Principles for the management of Norges Bank’s foreign exchange reserves

Laid down by Norges Bank's Executive Board on 23 January 2013, pursuant to Section 10, first paragraph, and Section 24 of the Norges Bank Act. Last amended on 25 October 2017.

1. Definitions

1.1 In these principles, foreign exchange reserves refer to that portion of Norges Bank's foreign exchange assets that are available to and controlled by the monetary policy authorities and that can be used for foreign exchange market transactions . In addition, foreign exchange reserves include a petroleum buffer portfolio used for transfers of foreign exchange to, and withdrawals of foreign exchange from, the Government Pension Fund Global (GPFG).

2 Organisation of asset management

2.1 The foreign exchange reserves excluding the petroleum buffer portfolio are divided into a fixed income portfolio and an equity portfolio. The fixed income portfolio and the petroleum buffer portfolio are managed by Norges Bank Central Banking Operations (CBO). The equity portfolio is managed by Norges Bank Investment Management (NBIM).

3 The purpose of the management of the Bank's foreign exchange reserves

3.1 Foreign exchange reserves are to be available for use in foreign exchange market transactions or as part of the conduct of monetary policy with a view to promoting financial stability and to meet Norges Bank's international commitments.

3.2 The aim of the management of foreign exchange reserves is the highest possible return within the risk limits outlined in Sections 4-9 below.

4 Strategic equity allocation and transfers between the equity and fixed income portfolios

4.1 The strategic equity allocation of the combined equity and fixed income portfolio is 35 percent. If the equity allocation accounts for less than 31 percent or more than 39 percent on the last trading day of the month, the allocation must be rebalanced to 35 percent on the last trading day of the subsequent month.

5 Benchmark index for the fixed income portfolio

5.1 The benchmark index for the fixed income portfolio is a market value-weighted index of all nominal government bonds with residual maturity of between one month and ten years issued by France, Germany, Japan, the UK and the US. The currency composition of the benchmark index shall be as follows:

  • 50 percent USD
  • 34 percent EUR
  • 8 percent GBP
  • 8 percent JPY

The benchmark index is rebalanced at the end of every month and is compiled by Bloomberg Barclays.

6 Investment universe of the fixed income portfolio

6.1 The fixed income portfolio may be invested in cash deposits and in Treasury bills and government bonds issued by France, Germany, Japan, the UK and the US.

6.2 Permitted instruments mentioned in Section 6.1 shall be denominated in EUR, USD, GBP or JPY. CNY-denominated cash investments are also permitted.
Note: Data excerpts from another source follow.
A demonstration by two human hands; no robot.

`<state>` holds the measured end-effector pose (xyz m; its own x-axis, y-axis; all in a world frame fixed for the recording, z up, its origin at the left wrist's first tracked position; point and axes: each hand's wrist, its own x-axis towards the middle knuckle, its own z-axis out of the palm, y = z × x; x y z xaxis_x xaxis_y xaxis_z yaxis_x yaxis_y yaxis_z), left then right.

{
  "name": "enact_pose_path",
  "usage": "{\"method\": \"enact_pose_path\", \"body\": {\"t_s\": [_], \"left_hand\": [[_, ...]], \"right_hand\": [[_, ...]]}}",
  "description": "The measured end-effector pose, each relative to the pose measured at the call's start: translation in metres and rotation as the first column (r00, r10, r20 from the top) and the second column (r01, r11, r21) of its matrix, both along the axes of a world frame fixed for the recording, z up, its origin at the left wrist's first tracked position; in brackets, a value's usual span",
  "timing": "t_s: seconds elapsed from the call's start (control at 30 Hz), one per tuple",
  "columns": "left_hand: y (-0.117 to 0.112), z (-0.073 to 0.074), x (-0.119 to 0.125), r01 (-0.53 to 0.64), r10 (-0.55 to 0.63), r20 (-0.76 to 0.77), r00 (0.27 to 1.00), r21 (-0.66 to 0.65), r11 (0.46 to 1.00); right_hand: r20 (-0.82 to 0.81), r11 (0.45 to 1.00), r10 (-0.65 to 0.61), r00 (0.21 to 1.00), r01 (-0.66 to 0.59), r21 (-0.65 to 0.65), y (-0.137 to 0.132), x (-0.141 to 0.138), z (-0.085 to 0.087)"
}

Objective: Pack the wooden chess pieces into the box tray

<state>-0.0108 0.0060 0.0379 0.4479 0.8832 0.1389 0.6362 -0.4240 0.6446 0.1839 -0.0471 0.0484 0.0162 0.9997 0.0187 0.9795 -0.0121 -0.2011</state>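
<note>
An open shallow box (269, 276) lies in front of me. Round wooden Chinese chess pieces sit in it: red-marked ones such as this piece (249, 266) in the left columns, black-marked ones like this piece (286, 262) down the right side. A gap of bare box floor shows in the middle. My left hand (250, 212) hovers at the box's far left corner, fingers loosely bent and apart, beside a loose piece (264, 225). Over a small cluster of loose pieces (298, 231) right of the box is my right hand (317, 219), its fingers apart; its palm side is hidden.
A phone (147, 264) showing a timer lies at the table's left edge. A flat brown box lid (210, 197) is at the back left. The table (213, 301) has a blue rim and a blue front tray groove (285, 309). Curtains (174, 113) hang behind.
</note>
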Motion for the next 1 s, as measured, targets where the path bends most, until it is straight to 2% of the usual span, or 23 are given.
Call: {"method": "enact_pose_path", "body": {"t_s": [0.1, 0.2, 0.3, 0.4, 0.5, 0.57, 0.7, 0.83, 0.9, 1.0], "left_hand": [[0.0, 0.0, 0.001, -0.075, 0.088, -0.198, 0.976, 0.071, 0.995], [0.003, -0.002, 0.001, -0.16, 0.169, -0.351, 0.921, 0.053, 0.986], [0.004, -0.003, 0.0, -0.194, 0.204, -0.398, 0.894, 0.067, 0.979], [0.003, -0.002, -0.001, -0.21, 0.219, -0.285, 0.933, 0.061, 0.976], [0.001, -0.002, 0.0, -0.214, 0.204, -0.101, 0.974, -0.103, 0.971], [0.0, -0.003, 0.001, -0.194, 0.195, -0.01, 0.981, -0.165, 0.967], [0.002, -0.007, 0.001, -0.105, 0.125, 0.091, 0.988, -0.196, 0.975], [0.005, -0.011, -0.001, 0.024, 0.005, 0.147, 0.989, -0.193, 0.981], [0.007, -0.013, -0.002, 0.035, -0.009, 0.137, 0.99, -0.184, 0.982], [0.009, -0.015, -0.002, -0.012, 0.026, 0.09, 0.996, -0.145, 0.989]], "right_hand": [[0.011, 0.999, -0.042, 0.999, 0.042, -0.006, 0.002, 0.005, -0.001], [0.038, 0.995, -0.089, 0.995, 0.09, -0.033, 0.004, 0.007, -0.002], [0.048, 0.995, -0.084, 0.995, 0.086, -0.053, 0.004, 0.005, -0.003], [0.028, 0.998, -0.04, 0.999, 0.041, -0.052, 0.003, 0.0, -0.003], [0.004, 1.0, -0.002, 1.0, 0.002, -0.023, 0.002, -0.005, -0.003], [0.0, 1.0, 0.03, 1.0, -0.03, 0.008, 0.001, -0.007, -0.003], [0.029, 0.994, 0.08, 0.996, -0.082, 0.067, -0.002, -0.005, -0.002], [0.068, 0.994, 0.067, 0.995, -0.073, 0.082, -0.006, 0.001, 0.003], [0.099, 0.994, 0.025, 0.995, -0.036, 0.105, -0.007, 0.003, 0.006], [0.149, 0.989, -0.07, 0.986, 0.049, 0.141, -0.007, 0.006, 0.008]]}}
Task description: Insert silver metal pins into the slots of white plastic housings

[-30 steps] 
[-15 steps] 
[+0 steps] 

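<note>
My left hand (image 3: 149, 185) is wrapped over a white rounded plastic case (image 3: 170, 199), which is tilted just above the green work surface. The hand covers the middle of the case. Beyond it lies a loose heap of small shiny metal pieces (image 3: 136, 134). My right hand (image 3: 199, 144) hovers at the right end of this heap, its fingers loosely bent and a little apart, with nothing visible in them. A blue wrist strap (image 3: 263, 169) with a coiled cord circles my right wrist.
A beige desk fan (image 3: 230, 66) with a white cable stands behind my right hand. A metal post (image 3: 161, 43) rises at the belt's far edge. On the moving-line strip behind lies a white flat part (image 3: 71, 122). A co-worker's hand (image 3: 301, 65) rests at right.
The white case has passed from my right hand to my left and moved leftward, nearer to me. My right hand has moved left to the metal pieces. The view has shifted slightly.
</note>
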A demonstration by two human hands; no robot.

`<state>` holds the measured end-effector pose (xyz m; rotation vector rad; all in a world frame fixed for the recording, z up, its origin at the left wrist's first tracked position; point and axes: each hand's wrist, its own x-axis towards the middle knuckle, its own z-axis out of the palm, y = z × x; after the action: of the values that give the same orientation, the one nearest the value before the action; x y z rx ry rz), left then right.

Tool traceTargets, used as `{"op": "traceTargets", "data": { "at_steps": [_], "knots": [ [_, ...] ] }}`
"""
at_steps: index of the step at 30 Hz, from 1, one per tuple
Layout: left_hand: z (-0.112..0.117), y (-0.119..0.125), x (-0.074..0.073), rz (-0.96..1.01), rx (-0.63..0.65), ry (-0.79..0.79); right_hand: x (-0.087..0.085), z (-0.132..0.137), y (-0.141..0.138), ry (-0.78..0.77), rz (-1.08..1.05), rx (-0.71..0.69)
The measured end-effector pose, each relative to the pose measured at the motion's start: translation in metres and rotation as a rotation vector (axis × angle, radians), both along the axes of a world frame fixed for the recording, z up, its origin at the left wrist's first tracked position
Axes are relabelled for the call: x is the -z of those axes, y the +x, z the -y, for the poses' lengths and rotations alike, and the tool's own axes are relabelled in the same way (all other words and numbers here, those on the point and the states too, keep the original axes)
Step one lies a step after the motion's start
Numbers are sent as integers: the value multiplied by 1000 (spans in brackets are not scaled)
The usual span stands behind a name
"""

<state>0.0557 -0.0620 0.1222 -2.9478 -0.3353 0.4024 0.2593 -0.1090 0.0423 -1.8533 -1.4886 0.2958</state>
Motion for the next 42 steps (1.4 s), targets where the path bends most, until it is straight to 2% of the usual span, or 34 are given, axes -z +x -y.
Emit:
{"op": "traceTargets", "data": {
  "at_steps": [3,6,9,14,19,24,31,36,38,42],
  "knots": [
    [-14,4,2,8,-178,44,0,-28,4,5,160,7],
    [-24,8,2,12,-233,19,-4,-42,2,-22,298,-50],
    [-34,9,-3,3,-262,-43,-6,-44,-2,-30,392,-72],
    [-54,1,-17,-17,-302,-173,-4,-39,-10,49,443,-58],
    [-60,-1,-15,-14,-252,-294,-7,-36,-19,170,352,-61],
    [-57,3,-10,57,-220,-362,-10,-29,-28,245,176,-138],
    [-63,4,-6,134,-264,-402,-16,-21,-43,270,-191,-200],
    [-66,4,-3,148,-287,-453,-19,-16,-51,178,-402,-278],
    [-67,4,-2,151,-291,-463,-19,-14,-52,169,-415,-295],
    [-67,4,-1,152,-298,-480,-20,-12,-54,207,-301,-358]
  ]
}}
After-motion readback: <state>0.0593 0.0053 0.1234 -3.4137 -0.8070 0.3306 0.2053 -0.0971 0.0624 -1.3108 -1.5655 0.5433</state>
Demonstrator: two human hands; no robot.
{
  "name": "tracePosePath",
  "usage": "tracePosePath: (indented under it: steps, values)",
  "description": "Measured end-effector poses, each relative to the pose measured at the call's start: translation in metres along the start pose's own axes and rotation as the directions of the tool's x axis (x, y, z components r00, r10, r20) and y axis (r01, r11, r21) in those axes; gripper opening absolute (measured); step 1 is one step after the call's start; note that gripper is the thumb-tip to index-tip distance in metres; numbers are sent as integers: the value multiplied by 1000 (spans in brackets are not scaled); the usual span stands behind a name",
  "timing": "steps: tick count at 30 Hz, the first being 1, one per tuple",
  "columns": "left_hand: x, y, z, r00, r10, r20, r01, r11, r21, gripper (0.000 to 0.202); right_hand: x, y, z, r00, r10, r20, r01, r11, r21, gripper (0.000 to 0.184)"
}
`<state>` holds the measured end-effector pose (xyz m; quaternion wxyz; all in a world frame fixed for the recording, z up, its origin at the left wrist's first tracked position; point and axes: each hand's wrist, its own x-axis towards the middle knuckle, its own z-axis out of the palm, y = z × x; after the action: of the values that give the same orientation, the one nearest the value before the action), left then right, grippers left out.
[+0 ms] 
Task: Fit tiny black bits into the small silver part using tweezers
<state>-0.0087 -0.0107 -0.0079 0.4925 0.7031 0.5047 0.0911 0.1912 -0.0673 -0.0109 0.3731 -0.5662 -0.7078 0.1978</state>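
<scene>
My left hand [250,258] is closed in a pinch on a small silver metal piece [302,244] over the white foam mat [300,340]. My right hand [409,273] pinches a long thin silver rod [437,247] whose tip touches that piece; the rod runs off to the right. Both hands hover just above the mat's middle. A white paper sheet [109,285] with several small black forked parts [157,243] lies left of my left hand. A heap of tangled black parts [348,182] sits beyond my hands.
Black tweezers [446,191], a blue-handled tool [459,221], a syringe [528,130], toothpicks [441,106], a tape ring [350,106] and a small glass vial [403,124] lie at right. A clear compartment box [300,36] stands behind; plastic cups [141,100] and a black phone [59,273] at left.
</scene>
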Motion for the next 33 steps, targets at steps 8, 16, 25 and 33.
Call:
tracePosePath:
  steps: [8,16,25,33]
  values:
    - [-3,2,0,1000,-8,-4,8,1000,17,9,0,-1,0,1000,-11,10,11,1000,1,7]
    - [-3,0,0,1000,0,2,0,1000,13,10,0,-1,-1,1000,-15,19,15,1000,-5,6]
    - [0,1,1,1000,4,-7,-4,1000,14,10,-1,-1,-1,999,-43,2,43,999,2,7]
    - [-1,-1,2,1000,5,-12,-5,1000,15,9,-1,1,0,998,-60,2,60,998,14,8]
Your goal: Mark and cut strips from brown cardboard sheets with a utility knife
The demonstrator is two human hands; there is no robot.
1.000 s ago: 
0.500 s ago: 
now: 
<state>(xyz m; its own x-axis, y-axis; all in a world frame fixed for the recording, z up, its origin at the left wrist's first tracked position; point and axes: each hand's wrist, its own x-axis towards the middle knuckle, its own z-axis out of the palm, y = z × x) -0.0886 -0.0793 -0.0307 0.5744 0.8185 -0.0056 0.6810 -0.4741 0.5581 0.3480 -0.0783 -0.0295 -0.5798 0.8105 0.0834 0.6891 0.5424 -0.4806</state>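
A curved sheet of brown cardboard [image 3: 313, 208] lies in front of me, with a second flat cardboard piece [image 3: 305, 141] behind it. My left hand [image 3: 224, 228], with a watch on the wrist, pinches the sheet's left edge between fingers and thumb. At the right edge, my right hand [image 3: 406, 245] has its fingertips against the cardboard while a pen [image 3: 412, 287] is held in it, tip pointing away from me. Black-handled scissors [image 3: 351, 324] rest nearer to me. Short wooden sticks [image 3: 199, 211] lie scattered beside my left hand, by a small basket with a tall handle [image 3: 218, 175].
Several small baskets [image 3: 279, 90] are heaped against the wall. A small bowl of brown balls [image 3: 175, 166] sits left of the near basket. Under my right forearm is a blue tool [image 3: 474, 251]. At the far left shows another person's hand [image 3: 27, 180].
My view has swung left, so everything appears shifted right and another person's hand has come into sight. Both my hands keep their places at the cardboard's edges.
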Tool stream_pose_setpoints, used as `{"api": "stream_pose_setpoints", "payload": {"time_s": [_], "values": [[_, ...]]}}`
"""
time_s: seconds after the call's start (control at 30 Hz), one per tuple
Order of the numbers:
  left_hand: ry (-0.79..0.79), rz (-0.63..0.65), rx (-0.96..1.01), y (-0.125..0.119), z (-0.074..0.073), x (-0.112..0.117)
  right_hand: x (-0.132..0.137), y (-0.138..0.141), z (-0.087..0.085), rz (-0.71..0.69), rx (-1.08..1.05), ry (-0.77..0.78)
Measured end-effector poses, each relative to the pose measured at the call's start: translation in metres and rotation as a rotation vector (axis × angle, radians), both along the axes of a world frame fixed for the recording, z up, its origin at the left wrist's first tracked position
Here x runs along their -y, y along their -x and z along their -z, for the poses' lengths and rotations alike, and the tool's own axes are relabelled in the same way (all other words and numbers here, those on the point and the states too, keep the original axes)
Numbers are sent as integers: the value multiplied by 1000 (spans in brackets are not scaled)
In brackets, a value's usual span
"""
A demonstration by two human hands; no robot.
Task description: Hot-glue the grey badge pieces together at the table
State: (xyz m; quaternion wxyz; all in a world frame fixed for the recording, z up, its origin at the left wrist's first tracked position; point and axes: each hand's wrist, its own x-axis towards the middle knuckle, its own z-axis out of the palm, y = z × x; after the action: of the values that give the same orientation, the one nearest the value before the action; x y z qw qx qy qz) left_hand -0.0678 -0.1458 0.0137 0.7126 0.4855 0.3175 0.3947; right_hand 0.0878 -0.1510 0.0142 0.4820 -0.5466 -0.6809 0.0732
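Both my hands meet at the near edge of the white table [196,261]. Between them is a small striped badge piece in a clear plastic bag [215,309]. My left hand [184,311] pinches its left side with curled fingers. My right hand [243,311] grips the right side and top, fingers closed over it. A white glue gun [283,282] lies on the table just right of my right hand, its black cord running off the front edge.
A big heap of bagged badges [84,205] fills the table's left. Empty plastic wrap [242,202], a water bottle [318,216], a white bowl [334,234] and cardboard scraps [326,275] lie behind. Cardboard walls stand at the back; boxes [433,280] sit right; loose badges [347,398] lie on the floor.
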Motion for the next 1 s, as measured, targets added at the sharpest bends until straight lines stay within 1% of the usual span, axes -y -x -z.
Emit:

7 Benchmark index for the equity portfolio

7.1 The benchmark index for the equity portfolio is a tax-adjusted version of the FTSE All World Developed Market Index, limited to euro area countries, the US, UK, Japan, Canada, Australia, Switzerland, Sweden and Denmark.

8 Investment universe of the equity portfolio

8.1 The equity portfolio may be invested in cash deposits and equities listed on a regulated and recognised exchange.

8.2 Permitted instruments mentioned in Section 8.1 shall be denominated in EUR, USD, GBP, JPY, CAD, AUD, CHF, SEK and DKK.

9 Limits for the management of the equity and fixed income portfolios

9.1 Foreign exchange reserves may use financial derivatives that are naturally associated with instruments mentioned in Sections 6.1 and 8.1.

9.2 Foreign exchange reserves may not be invested in securities that have been excluded from the investment universe of the GPFG.

9.3 Foreign exchange reserves may not be invested in securities issued by Norwegian entities.

9.4 Sale of securities not owned by Norges Bank is not permitted.

9.5 The maximum expected relative volatility for equity and fixed income portfolios shall be 0.5 percentage point.

10 Requirements for valuation, performance measurement and measurement and control of risk

10.1 Valuation, performance measurement, and management and control of risk shall be in compliance with internationally recognised standards and methods.

11 Reporting and advising

11.1 A quarterly report on the management of the foreign exchange reserves shall be submitted to the Executive Board. The report shall provide an account of management, including a discussion of value changes and return, risk exposure and compliance with principles and guidelines. A summary version of the report shall be published.

11.2 An annual overall assessment of the strategy and investment framework for the foreign exchange reserves shall be submitted to the Executive Board.

12 Authorisation

12.1 The Governor lays down supplementary guidelines for the management of the foreign exchange reserves and for transfers between the equity and fixed income portfolios.

12.2 The Governor is authorised to depart from the principles issued by the Executive Board if warranted by security considerations. The Executive Board must then be informed afterward.

12.3 The Governor is authorised to approve departures from the principles issued by the Executive Board that are not materially important if they are warranted by considerations regarding the daily management of the foreign exchange reserves. The Executive Board must then be informed afterward.

13 Entry into force

These principles, last amended on 25 October 2017, entered into force on 25 October 2017.